Exercise objective. Scan the data below for the string "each". Copy every line where it appears.
+++ Supplied information
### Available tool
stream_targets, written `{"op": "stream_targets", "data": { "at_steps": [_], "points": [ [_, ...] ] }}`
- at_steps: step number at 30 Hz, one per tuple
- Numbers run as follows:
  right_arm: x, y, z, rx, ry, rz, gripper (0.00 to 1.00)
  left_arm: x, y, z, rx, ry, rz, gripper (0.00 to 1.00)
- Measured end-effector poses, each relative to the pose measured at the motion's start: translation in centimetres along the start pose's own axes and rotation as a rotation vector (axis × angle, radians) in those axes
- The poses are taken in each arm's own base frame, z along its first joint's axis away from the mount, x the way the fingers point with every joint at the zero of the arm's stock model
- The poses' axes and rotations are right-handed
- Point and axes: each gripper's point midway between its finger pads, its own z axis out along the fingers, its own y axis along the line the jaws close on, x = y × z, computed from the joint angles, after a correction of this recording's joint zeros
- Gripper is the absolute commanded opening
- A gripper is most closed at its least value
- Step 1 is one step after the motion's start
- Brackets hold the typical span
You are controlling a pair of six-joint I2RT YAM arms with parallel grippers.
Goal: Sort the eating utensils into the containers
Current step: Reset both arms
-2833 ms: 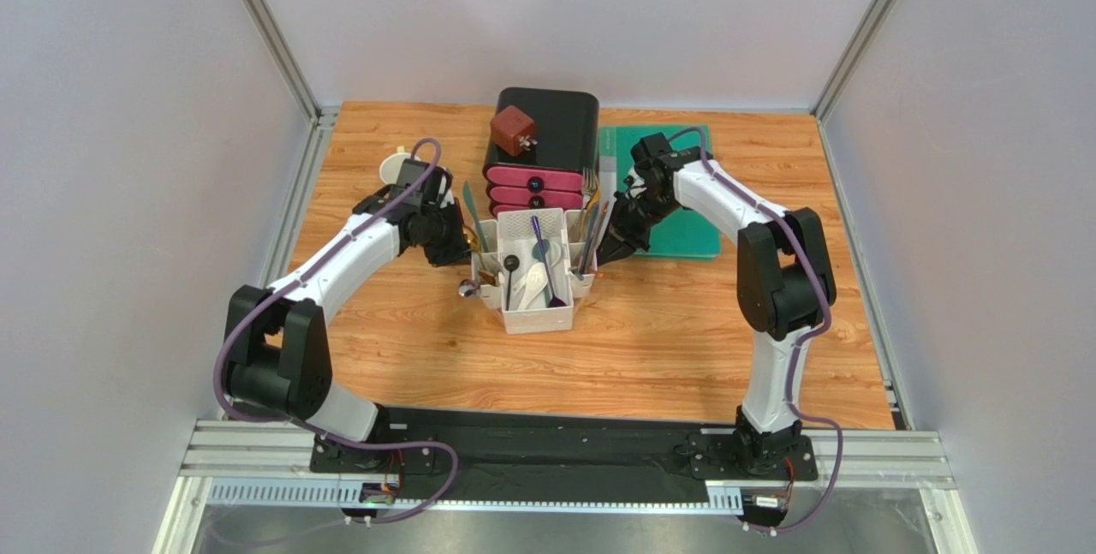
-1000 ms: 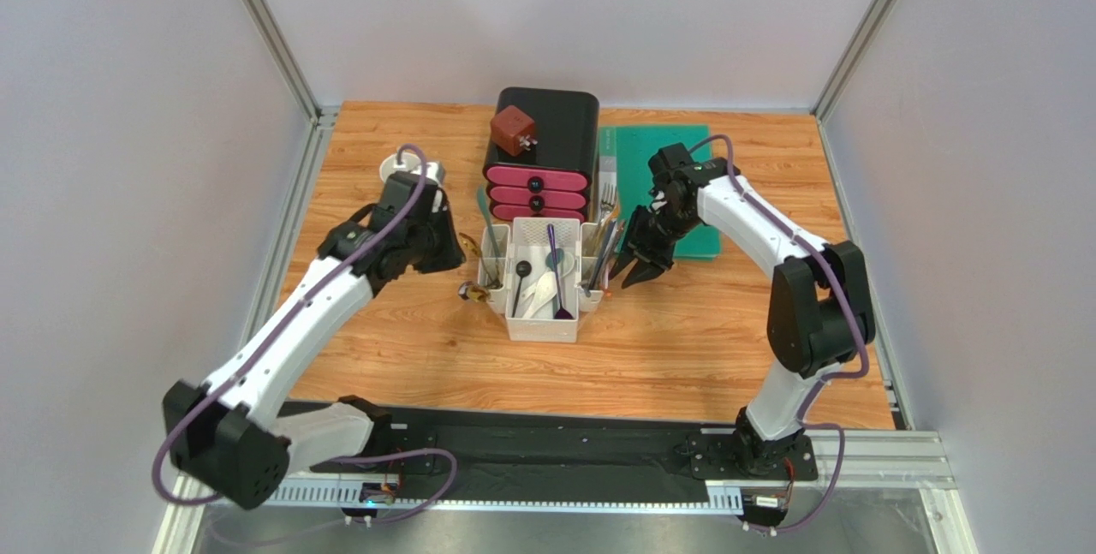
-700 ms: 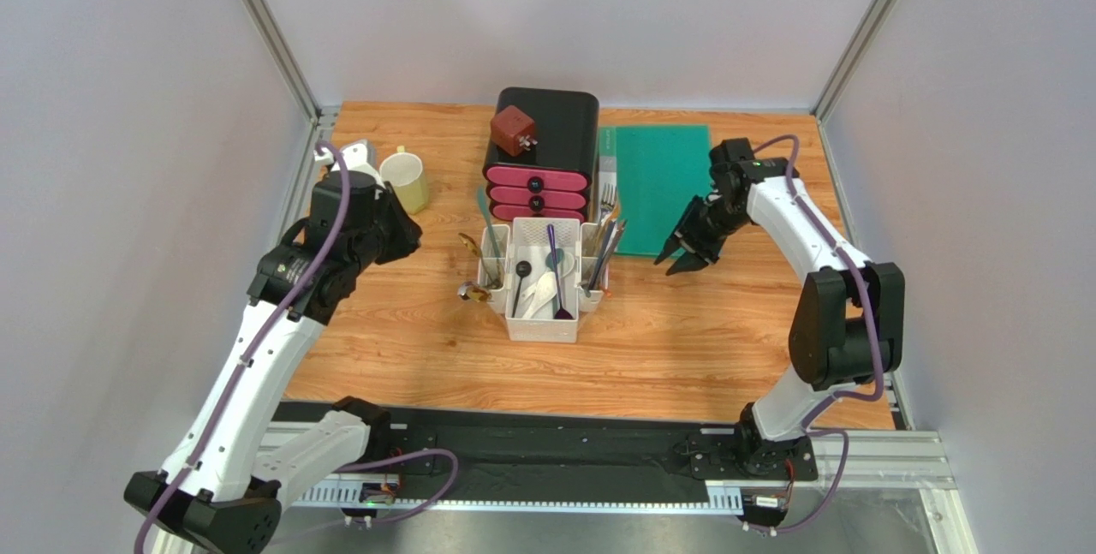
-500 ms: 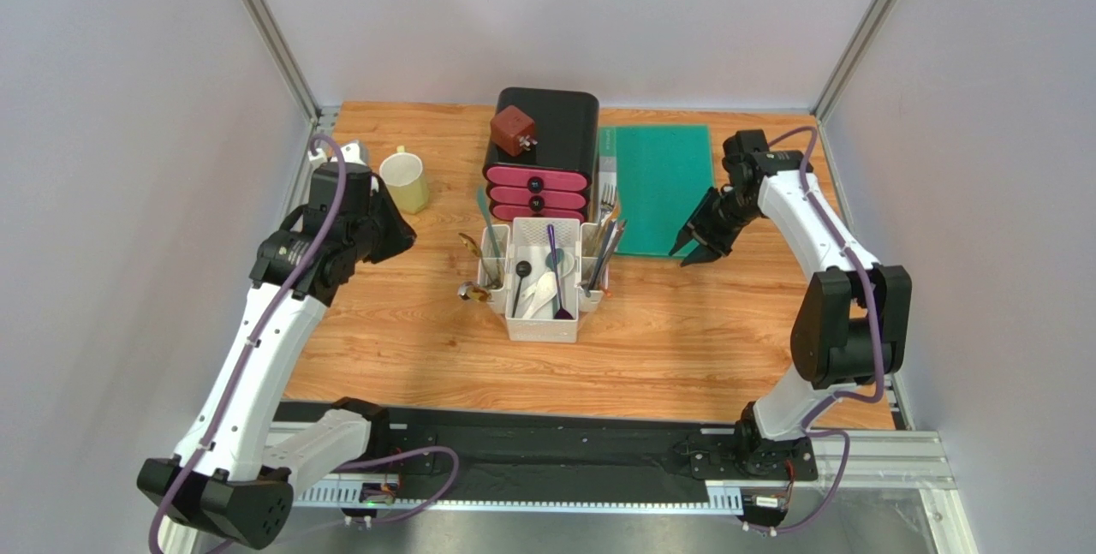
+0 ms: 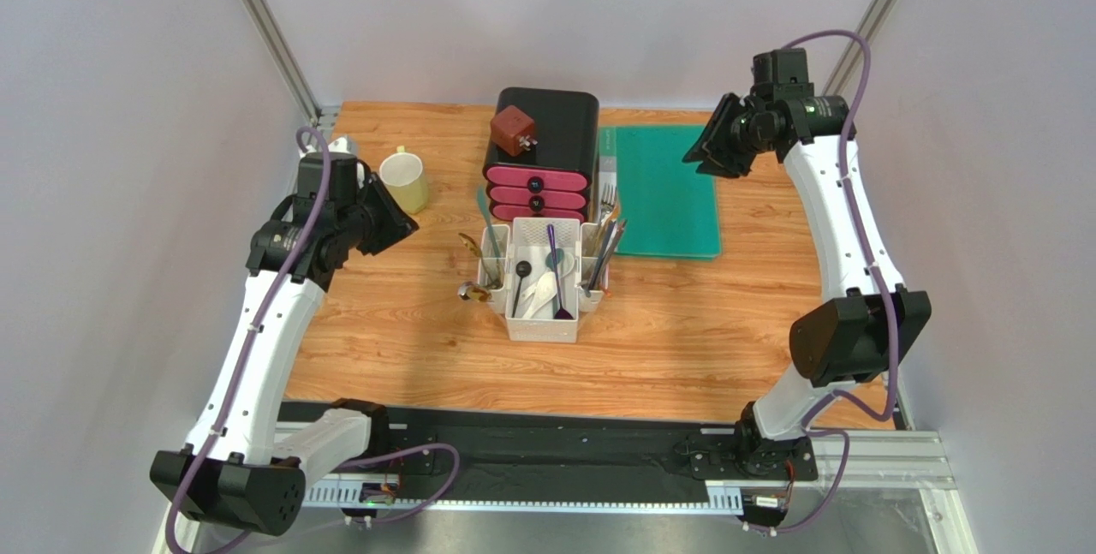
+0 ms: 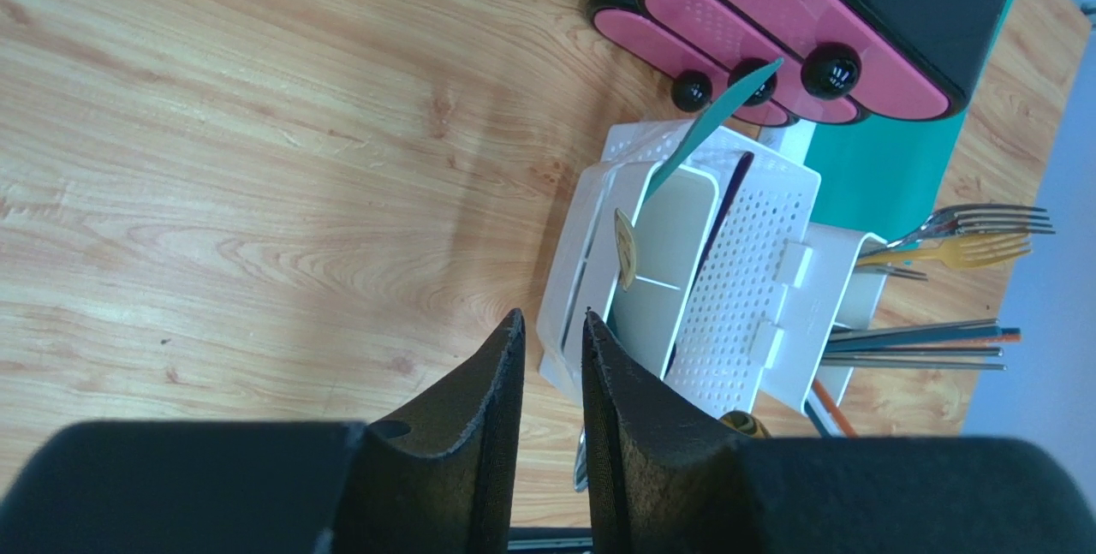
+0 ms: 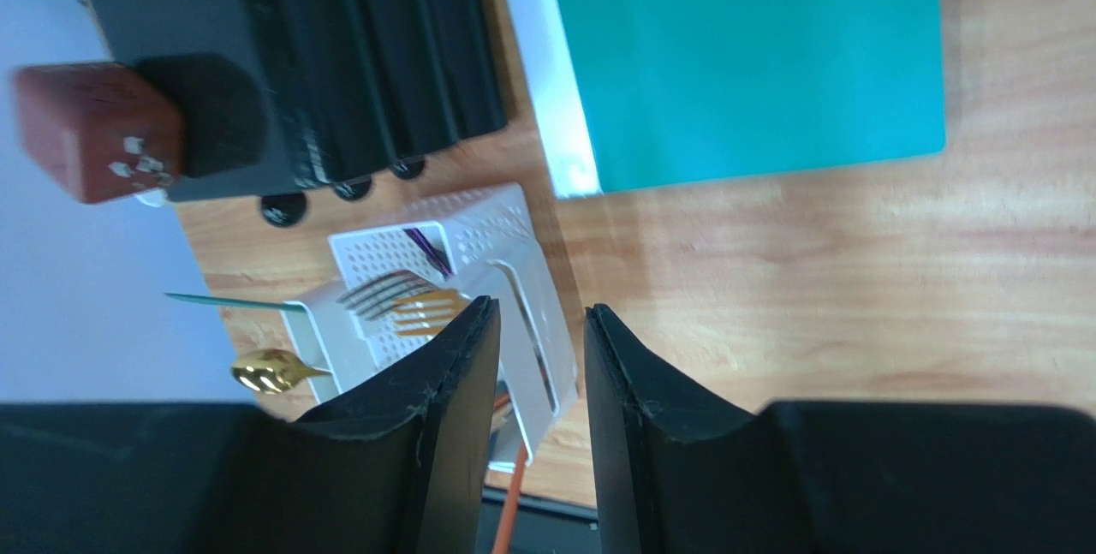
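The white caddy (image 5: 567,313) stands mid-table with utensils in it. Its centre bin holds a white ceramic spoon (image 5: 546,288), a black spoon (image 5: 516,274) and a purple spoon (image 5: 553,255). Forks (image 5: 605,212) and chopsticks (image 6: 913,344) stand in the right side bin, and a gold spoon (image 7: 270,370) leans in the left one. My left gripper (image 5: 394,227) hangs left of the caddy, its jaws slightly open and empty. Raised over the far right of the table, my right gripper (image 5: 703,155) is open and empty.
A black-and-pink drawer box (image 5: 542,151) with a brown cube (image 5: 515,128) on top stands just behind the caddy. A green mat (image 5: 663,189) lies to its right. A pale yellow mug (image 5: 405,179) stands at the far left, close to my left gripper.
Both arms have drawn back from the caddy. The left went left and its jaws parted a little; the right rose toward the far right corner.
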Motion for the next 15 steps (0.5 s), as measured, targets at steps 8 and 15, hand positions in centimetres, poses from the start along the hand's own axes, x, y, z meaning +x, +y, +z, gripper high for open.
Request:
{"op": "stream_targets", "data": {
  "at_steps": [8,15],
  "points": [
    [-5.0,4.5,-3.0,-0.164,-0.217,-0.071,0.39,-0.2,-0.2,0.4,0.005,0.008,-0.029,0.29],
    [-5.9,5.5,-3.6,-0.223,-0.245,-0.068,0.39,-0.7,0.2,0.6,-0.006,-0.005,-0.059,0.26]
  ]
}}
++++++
Problem solution.
- Measured end-effector poses, each relative to the pose measured at the motion's start: translation in centimetres along the start pose's own axes and rotation as a rotation vector (axis × angle, radians) in those axes
- The poses are taken in each arm's own base frame, z along its first joint's axis away from the mount, x the way the fingers point with every joint at the zero of the arm's stock model
- Point and axes: each gripper's point midway between its finger pads, its own z axis out along the fingers, its own y axis along the line the jaws close on, x = y × z, computed from the joint angles, after a correction of this recording's joint zeros

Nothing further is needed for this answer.